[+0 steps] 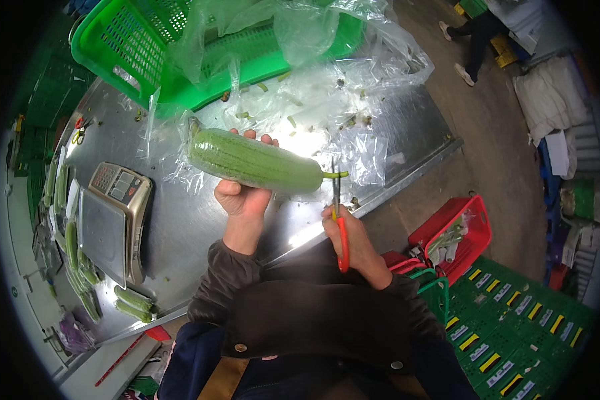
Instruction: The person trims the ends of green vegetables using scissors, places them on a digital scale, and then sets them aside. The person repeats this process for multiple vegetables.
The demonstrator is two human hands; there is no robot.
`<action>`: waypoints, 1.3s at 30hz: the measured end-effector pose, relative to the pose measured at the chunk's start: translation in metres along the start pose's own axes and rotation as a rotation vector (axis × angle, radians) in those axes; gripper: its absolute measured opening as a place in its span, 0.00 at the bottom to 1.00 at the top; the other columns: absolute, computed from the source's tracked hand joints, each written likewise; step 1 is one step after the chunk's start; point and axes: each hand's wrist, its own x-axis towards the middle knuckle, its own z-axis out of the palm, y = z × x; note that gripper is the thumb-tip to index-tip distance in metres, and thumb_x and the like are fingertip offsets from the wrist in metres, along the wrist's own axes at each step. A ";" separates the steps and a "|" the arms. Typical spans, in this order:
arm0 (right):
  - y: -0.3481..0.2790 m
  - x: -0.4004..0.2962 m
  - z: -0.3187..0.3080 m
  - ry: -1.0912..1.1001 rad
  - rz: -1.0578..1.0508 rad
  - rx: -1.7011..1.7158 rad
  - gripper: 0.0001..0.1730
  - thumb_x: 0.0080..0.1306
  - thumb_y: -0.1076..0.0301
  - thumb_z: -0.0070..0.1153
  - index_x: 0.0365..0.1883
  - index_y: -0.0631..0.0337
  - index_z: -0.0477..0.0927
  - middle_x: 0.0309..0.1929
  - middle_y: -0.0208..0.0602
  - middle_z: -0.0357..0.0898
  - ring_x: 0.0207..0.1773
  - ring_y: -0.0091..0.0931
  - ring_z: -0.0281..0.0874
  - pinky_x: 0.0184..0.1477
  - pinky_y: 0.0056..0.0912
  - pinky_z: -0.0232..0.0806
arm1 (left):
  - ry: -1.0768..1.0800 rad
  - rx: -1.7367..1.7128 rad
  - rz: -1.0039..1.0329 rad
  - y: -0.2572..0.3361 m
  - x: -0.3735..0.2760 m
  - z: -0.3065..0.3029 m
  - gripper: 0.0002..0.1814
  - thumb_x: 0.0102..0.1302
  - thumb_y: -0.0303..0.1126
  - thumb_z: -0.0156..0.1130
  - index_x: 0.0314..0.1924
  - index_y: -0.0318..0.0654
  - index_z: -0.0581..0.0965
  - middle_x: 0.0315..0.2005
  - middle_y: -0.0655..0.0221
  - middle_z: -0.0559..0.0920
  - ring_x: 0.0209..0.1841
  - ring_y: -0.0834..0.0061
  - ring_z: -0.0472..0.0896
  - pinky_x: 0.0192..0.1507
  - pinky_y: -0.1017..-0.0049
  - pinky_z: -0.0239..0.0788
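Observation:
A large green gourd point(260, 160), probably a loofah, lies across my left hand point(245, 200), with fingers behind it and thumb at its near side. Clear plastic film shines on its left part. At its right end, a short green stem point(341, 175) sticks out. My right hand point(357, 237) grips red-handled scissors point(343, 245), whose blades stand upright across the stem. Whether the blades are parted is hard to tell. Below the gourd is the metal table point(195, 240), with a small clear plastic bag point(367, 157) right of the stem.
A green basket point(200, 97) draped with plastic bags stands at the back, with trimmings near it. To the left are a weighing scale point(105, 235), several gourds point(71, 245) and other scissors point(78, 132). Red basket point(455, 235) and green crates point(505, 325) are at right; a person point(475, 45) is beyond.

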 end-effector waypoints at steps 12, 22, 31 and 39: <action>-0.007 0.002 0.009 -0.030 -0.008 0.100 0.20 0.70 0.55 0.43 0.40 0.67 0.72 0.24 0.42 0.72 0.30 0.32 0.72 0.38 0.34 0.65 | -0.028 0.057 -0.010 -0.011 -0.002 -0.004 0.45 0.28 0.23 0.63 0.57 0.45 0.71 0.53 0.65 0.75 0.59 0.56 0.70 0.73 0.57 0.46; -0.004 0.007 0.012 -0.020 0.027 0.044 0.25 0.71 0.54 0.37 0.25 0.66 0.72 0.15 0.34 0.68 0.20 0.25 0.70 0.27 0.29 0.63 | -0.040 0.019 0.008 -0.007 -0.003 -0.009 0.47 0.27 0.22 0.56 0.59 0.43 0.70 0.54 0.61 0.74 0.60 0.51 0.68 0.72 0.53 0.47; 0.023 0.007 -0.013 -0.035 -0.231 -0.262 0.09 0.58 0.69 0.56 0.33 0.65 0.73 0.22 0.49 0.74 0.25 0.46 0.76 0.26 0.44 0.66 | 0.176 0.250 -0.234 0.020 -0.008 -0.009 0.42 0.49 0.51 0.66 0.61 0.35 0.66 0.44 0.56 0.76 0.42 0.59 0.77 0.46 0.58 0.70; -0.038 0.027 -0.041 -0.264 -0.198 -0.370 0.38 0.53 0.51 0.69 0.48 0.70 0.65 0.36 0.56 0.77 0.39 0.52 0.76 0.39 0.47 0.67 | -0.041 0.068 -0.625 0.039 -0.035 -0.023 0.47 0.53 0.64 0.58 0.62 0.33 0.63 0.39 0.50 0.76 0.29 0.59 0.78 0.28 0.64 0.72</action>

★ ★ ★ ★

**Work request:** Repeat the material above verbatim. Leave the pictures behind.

**Solved exercise:**
[+0 steps] 
Instruction: The person trims the ends of green vegetables using scissors, places them on a digital scale, and then sets them aside. The person repeats this process for multiple vegetables.
The demonstrator is two human hands; there is no robot.
`<action>`: waypoints, 1.3s at 30hz: the measured end-effector pose, relative to the pose measured at the chunk's start: translation in metres along the start pose's own axes and rotation as a rotation vector (axis × angle, radians) in those axes; gripper: its absolute measured opening as a place in its span, 0.00 at the bottom to 1.00 at the top; the other columns: absolute, computed from the source's tracked hand joints, each written likewise; step 1 is one step after the chunk's start; point and axes: each hand's wrist, its own x-axis towards the middle knuckle, its own z-axis out of the palm, y = z × x; note that gripper is the thumb-tip to index-tip distance in metres, and thumb_x and the like are fingertip offsets from the wrist in metres, along the wrist's own axes at each step. A ";" separates the steps and a "|" the arms. Typical spans, in this order:
arm0 (right):
  - y: -0.3481..0.2790 m
  - x: -0.4004..0.2962 m
  - z: -0.3187..0.3080 m
  - ry: -1.0912..1.1001 rad
  - rz: -1.0578..1.0508 rad
  - rx: -1.7011..1.7158 rad
  - gripper: 0.0001..0.1730
  - thumb_x: 0.0080..0.1306
  - thumb_y: -0.1076..0.0301
  - thumb_z: -0.0070..0.1153
  - index_x: 0.0365..0.1883
  - index_y: -0.0631..0.0337
  - index_z: -0.0477..0.0927
  - middle_x: 0.0309..0.1929
  - middle_y: -0.0208..0.0602
  - middle_z: -0.0357..0.0898
  - ring_x: 0.0207..0.1773
  - ring_y: -0.0091..0.0931
  - ring_z: -0.0281..0.0874
  - pinky_x: 0.0184..0.1477
  - pinky_y: 0.0056..0.0912
  - pinky_z: -0.0232..0.0806
arm1 (left):
  - ry: -1.0768..1.0800 rad
  - rx: -1.7367..1.7128 rad
  - rz: -1.0039..1.0329 rad
  - y: -0.2572..0.3361 m
  - x: -0.3735..0.2760 m
  - z: -0.3065..0.3029 m
  - gripper: 0.0002..0.1814
  - thumb_x: 0.0102..0.1302
  - thumb_y: -0.0303..0.1126
  - thumb_z: -0.0156..0.1130
  - index_x: 0.0314..0.1924
  - index_y: -0.0318..0.0654
  - index_z: -0.0581..0.0965
  - middle_x: 0.0315..0.2005
  - middle_y: -0.0655..0.0221
  - middle_z: -0.0559..0.0920
  - ring_x: 0.0209..0.1841
  - ring_y: -0.0834..0.0061
  - ring_z: -0.0472..0.0896
  - pinky_x: 0.0192..0.1507
  - pinky_y: -0.1017..-0.0049
  - pinky_z: -0.0239..0.0788
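Observation:
A large green gourd point(260, 160), probably a loofah, lies across my left hand point(245, 200), with fingers behind it and thumb at its near side. Clear plastic film shines on its left part. At its right end, a short green stem point(341, 175) sticks out. My right hand point(357, 237) grips red-handled scissors point(343, 245), whose blades stand upright across the stem. Whether the blades are parted is hard to tell. Below the gourd is the metal table point(195, 240), with a small clear plastic bag point(367, 157) right of the stem.
A green basket point(200, 97) draped with plastic bags stands at the back, with trimmings near it. To the left are a weighing scale point(105, 235), several gourds point(71, 245) and other scissors point(78, 132). Red basket point(455, 235) and green crates point(505, 325) are at right; a person point(475, 45) is beyond.
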
 end-effector waypoints at steps 12, 22, 31 and 39: <action>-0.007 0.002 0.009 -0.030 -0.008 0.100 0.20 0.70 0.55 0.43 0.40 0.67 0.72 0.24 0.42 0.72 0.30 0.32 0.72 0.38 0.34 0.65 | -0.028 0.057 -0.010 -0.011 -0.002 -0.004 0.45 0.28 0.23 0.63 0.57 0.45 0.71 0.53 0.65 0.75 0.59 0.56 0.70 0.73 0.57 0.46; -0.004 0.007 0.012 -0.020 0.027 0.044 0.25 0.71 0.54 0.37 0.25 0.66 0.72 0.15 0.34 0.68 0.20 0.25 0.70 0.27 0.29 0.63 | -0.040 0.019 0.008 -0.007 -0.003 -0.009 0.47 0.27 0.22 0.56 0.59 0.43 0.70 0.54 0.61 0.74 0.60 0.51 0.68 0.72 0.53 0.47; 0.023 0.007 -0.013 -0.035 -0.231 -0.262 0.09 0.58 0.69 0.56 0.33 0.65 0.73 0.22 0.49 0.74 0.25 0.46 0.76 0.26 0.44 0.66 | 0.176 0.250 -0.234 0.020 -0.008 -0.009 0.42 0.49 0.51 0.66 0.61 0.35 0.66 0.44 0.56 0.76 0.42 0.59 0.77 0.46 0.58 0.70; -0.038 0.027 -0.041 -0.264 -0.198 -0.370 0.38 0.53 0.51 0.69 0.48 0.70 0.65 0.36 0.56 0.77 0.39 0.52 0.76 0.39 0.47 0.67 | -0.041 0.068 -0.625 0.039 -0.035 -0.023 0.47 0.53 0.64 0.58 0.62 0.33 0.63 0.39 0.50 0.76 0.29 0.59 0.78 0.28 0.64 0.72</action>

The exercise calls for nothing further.